There is a subtlety here in what is meant by "any behavior change."
I did not want to change the users expectations of what this command
is used for.  The only noticeable behavior change should only be that it 
sped up by an order of magnitude.  

To get that speed up, there is a change in behavior from git's 
perspective as it is no longer doing a bunch of work it used to do 
which is what is saving the time.

I was aware that skipping the commit merge/new index/merge working 
tree meant that "git checkout NEW" would no longer update these to 
reflect any potential changes to the sparse-checkout file.  

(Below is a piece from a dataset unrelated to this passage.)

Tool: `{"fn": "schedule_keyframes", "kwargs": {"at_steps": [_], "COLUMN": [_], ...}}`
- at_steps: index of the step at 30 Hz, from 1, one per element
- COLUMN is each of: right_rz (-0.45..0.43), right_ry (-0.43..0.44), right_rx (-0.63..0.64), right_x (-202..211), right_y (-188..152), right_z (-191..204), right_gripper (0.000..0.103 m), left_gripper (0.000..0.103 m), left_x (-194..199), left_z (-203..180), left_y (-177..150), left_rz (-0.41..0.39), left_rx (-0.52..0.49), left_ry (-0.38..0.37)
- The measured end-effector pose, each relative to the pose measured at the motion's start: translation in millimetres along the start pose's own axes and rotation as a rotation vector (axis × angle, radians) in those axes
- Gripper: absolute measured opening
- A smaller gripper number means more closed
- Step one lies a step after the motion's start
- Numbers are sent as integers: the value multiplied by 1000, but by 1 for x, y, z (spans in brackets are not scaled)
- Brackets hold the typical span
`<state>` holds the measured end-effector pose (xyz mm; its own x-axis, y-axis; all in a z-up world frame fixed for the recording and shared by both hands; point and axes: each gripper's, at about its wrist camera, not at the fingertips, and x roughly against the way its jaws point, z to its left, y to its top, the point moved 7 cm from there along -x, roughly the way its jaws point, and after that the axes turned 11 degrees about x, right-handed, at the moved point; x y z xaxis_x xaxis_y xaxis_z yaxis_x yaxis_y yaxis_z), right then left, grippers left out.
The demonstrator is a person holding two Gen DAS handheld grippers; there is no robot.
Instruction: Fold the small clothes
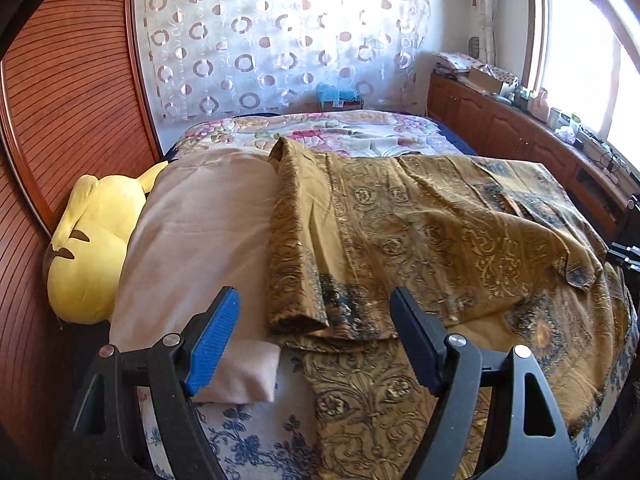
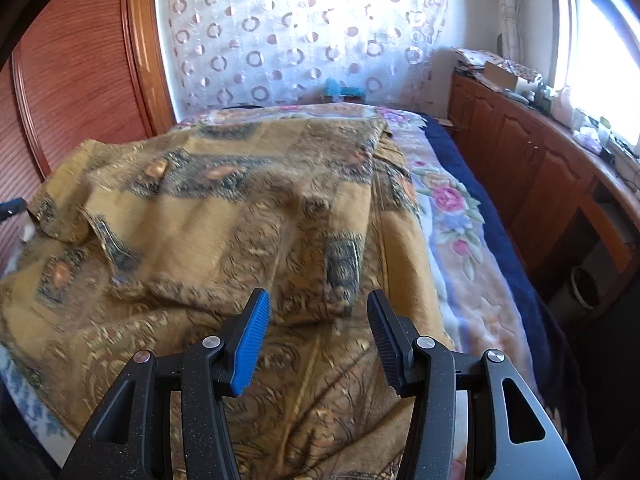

To determine if this would change the results the user was *expecting*,  
I searched the web and found that all the instructions I could locate
that taught people how to update the index/working tree after
making changes to the sparse-checkout file instructed them to use
"git read-tree -mu HEAD."  I didn't find any that told people to use
"git checkout -b NEW"  

Finally, when I made the optimization to skip these steps I then
verified that the test suite still passed all tests.  I realize that 
there is not 100% coverage of tests but I thought it was a good
indication that none of them were impacted by this optimization.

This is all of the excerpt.